* **Instructions for the task**
Look for "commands" in each line of the entries, and return the matching lines.

*** Listed records ***

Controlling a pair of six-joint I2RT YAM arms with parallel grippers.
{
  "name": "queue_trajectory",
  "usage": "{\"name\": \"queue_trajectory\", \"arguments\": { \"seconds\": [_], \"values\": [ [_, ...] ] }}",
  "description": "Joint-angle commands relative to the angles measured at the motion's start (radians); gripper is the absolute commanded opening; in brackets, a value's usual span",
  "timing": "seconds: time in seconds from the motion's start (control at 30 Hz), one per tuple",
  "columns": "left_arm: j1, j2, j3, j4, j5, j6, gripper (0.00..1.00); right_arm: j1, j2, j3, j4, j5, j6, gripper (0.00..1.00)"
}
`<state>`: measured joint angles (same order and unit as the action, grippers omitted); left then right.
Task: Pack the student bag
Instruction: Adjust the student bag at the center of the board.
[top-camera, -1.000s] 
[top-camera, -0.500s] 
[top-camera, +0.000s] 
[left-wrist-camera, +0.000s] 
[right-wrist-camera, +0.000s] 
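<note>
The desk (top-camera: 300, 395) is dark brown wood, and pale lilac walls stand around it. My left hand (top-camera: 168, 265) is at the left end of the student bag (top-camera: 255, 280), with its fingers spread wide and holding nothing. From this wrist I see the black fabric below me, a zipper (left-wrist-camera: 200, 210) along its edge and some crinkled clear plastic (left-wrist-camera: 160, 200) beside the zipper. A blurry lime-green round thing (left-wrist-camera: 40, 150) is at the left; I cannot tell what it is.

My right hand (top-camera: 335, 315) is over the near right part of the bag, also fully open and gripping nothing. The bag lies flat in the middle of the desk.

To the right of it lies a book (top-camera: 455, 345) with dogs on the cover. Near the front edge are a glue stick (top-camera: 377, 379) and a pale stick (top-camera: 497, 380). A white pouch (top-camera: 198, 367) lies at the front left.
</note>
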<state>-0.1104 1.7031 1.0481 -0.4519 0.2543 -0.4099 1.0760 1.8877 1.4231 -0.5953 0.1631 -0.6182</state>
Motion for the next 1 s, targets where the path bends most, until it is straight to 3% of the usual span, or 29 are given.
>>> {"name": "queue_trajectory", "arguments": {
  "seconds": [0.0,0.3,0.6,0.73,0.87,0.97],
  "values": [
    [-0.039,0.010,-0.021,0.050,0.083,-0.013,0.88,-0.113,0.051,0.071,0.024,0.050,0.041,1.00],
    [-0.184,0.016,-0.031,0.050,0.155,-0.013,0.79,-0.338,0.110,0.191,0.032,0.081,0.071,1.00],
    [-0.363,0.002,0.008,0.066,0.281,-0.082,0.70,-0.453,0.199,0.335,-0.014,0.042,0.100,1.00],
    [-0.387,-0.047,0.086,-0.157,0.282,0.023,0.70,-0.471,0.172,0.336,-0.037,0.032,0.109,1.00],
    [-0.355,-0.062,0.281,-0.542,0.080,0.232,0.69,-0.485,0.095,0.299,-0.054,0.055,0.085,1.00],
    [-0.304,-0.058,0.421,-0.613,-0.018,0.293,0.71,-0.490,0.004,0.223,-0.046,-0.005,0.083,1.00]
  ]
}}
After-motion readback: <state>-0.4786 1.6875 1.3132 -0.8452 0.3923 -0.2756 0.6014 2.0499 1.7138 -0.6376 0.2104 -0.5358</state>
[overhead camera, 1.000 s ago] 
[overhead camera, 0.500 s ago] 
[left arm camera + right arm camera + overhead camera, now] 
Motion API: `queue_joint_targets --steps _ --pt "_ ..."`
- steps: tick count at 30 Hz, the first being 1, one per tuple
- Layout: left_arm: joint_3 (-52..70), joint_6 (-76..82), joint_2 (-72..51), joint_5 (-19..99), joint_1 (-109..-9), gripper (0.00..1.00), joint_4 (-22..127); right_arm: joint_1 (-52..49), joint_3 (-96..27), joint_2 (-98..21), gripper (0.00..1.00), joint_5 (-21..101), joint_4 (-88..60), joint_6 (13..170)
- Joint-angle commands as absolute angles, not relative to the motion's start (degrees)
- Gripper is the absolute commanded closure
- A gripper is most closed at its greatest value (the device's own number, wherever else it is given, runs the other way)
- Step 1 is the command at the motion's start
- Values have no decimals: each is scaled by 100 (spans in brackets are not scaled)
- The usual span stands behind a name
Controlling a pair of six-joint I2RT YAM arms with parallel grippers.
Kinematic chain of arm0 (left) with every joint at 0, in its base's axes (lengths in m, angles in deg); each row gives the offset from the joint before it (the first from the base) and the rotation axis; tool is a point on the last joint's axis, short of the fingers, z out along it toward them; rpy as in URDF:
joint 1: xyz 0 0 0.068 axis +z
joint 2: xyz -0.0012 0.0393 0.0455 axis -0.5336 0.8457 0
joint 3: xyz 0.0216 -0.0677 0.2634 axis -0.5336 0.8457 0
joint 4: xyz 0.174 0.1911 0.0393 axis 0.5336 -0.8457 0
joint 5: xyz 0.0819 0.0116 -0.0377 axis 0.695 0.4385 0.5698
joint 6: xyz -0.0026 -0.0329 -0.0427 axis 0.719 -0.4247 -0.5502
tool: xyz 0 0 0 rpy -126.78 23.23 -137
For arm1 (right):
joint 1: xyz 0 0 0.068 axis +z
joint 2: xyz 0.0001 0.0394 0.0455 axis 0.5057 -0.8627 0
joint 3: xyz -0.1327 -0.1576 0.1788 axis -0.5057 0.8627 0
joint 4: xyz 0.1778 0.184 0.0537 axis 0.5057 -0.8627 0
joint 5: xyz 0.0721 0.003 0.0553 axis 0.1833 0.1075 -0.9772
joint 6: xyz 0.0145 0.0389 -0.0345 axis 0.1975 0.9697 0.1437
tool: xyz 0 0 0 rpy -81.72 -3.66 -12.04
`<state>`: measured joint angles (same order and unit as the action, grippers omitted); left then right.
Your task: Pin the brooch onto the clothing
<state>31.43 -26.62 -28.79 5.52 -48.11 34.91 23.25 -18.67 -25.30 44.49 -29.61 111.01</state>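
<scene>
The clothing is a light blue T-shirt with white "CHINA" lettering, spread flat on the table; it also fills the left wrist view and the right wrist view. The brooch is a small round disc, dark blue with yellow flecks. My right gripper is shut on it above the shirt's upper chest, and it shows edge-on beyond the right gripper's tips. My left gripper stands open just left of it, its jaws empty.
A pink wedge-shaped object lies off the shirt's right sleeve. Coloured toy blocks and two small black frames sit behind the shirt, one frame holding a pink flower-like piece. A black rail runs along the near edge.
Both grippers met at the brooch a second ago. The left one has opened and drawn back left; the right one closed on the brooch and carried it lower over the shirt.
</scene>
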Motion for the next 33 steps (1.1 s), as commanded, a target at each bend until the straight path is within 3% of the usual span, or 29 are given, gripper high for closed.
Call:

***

* **Task answer**
  "description": "Joint-angle commands relative to the angles measured at the motion's start (radians); gripper is the absolute commanded opening; in brackets, a value's usual span",
- Joint-angle commands as absolute angles, not relative to the motion's start (degrees)

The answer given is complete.